Work to complete: Please restate the data that follows word for word, with the pictures left out.

Recorded information:
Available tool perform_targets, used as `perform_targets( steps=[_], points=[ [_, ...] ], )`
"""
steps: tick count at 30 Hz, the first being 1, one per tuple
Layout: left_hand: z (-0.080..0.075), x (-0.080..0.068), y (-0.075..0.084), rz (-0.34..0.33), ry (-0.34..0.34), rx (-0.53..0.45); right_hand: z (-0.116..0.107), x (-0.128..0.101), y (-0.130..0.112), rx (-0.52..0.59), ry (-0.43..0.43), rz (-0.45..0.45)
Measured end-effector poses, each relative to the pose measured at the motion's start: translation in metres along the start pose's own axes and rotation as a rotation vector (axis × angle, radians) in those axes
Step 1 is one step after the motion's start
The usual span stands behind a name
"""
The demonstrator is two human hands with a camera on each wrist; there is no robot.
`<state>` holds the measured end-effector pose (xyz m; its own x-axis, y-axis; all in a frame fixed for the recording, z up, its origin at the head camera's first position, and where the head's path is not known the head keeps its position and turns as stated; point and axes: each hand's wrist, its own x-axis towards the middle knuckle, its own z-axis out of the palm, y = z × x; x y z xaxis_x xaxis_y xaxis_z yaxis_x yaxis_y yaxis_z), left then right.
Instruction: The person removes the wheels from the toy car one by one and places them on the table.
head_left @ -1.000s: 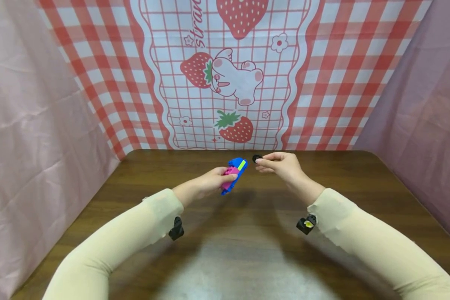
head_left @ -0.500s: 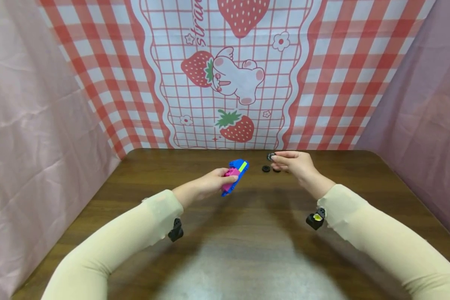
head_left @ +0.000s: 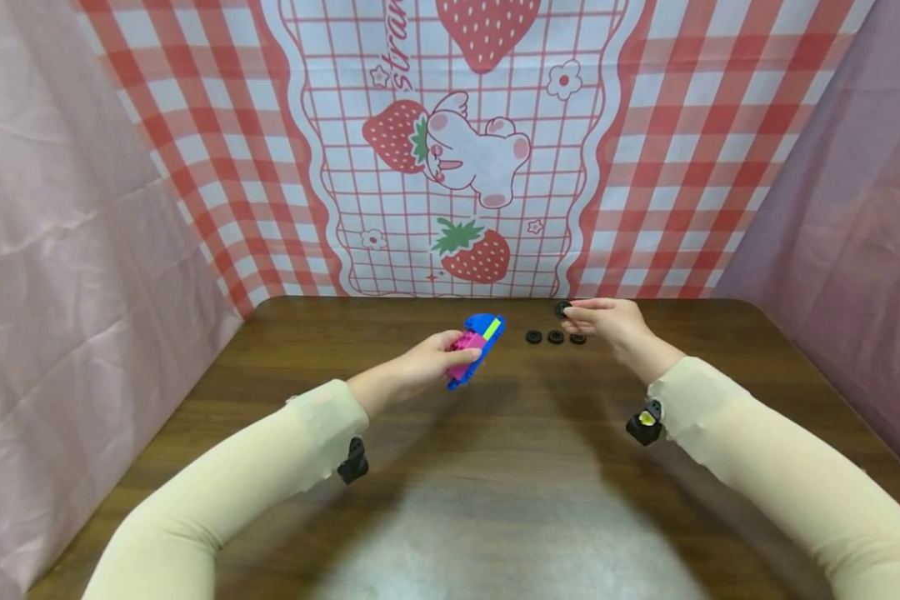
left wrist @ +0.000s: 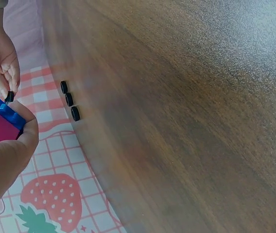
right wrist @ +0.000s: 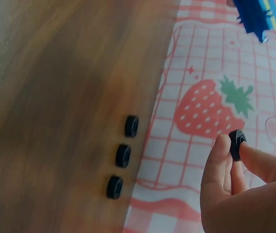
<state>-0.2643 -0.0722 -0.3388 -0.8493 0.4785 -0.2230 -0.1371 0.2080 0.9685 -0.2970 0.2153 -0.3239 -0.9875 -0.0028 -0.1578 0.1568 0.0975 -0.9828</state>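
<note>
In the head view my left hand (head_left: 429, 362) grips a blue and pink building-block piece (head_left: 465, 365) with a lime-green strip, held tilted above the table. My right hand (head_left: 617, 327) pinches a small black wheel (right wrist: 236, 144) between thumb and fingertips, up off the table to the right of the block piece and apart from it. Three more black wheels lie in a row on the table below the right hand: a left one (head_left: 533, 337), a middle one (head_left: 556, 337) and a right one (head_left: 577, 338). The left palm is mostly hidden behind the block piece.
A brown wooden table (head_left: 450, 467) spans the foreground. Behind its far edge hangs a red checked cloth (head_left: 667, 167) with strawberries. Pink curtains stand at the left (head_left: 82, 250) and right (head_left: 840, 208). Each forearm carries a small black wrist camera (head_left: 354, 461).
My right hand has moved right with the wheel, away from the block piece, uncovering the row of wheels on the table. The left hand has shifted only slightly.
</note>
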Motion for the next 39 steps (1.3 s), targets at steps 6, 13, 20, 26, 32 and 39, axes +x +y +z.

Expected answer:
Available tool perform_targets, used as `perform_targets( steps=[_], points=[ [_, ...] ], )`
"""
steps: tick count at 30 Hz, the first being 1, one per tuple
Layout: left_hand: z (-0.080..0.075), x (-0.080..0.068), y (-0.075..0.084), rz (-0.34..0.33), ry (-0.34..0.34), rx (-0.53..0.45); right_hand: z (-0.116..0.107), x (-0.128..0.101), y (-0.130..0.112), rx (-0.52..0.59), ry (-0.43..0.43), rz (-0.45..0.45)
Measured end-effector poses, each relative to the pose measured at the motion's start: translation in metres along the start pose's own axes and rotation as a rotation vector (axis × angle, radians) in those axes
Step 1 is one step after the motion's start
The usual span stands behind a name
"""
The demonstrator is two human hands with a camera on each wrist; there is no robot.
`<state>` holds the measured end-effector pose (xyz m; its own x-axis, y-axis; all in a frame fixed for the recording, z up, its origin at the head camera's first position, and where the head's path is not known the head keeps its position and turns as stated; point and axes: each hand's wrist, its own x-axis towards the middle knuckle, its own z-axis out of the palm, y = z × x; x y z xaxis_x xaxis_y xaxis_z yaxis_x yaxis_y yaxis_z), left then right.
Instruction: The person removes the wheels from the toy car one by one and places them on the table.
head_left @ -1.000s: 
head_left @ -0.500s: 
head_left @ +0.000s: 
left wrist @ +0.000s: 
right wrist @ +0.000s: 
<state>-0.2643 -0.0722 -0.3388 -0.8493 0.4785 -0.2230 -0.1371 0.2080 0.9685 -0.2970 0.2153 -0.3239 -0.9875 -0.0028 -0.1578 0.1568 0.0975 -0.9828</state>
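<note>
In the head view my left hand (head_left: 429, 362) grips a blue and pink building-block piece (head_left: 465, 365) with a lime-green strip, held tilted above the table. My right hand (head_left: 617, 327) pinches a small black wheel (right wrist: 236, 144) between thumb and fingertips, up off the table to the right of the block piece and apart from it. Three more black wheels lie in a row on the table below the right hand: a left one (head_left: 533, 337), a middle one (head_left: 556, 337) and a right one (head_left: 577, 338). The left palm is mostly hidden behind the block piece.
A brown wooden table (head_left: 450, 467) spans the foreground. Behind its far edge hangs a red checked cloth (head_left: 667, 167) with strawberries. Pink curtains stand at the left (head_left: 82, 250) and right (head_left: 840, 208). Each forearm carries a small black wrist camera (head_left: 354, 461).
My right hand has moved right with the wheel, away from the block piece, uncovering the row of wheels on the table. The left hand has shifted only slightly.
</note>
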Motion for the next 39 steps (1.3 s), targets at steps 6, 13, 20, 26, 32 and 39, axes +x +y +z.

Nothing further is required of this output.